• **Collected data**:
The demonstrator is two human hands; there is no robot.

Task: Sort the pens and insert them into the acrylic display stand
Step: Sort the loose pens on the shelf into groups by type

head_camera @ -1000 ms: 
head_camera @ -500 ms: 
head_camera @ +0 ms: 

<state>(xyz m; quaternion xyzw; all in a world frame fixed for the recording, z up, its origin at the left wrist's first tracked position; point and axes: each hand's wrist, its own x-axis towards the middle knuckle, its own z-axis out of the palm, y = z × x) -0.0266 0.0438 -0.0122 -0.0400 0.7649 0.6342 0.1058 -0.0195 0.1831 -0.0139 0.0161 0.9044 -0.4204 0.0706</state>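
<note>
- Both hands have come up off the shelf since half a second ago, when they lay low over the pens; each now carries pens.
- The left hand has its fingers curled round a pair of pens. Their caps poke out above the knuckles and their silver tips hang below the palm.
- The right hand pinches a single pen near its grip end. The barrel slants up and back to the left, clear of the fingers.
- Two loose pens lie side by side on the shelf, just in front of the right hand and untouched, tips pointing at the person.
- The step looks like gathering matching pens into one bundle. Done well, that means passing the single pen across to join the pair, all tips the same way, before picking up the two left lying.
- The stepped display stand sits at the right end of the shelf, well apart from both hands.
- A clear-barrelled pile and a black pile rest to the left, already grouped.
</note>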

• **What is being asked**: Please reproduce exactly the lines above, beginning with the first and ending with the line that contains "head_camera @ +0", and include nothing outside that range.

• **Exercise response**:
The demonstrator is two human hands; there is no robot.

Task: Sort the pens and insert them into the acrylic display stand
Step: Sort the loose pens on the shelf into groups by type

head_camera @ -1000 ms: 
head_camera @ -500 ms: 
head_camera @ +0 ms: 

Work on this exercise is now finished.